** SUPPLIED MATERIAL **
========================

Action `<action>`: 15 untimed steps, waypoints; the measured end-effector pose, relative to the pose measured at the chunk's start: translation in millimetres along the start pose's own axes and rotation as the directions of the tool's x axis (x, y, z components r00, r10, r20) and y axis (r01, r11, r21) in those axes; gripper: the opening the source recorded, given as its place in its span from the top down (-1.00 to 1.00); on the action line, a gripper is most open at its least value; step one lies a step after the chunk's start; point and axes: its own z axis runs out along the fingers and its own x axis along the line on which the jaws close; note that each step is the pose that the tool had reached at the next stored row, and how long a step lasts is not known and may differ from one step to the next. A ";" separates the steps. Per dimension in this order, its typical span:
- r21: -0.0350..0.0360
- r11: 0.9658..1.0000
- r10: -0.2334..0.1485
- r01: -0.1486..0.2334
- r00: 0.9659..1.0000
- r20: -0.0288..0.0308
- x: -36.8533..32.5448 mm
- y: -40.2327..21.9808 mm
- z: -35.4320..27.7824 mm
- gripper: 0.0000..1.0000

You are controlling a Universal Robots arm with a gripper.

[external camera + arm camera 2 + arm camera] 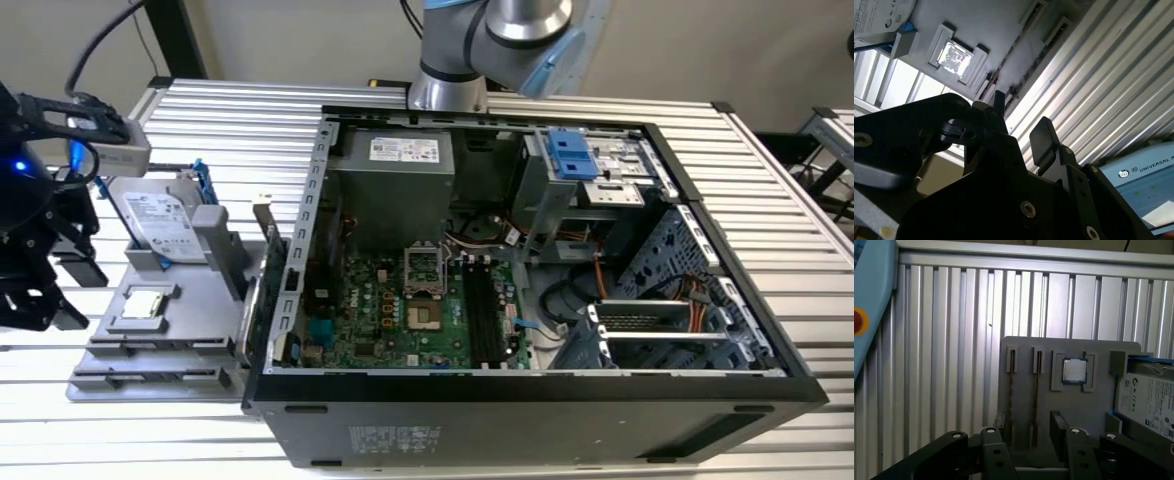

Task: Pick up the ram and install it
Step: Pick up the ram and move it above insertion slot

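Observation:
Two ram sticks stand on edge in the slots of a grey holder point(1094, 347); they show as thin dark strips, one ram stick point(1012, 390) beside the other point(1037, 390). In the second wrist view a ram stick point(1019, 45) runs slantwise. My gripper point(1026, 442) is open, with nothing between its black fingers point(1060, 432), and it hovers near the sticks' ends without touching them. In the exterior view the gripper point(60, 290) hangs at the holder's point(200, 330) left edge. The motherboard's memory slots point(487, 315) lie inside the open computer case point(534, 400).
On the holder sit a square silver processor chip point(1074, 371) and a silver hard drive point(1149, 395) in a blue frame. The ribbed metal table point(944, 365) carries everything. The arm's base point(447, 90) stands behind the case. A light-blue pendant point(871, 300) lies at the table's side.

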 end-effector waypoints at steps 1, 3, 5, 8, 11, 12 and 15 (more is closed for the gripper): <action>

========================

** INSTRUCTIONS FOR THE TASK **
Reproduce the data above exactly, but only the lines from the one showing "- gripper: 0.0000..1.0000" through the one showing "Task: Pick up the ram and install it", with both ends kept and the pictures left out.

** TASK SOLUTION **
- gripper: 0.0000..1.0000

You are controlling a Universal Robots arm with a gripper.

[external camera + arm camera 2 + arm camera] 

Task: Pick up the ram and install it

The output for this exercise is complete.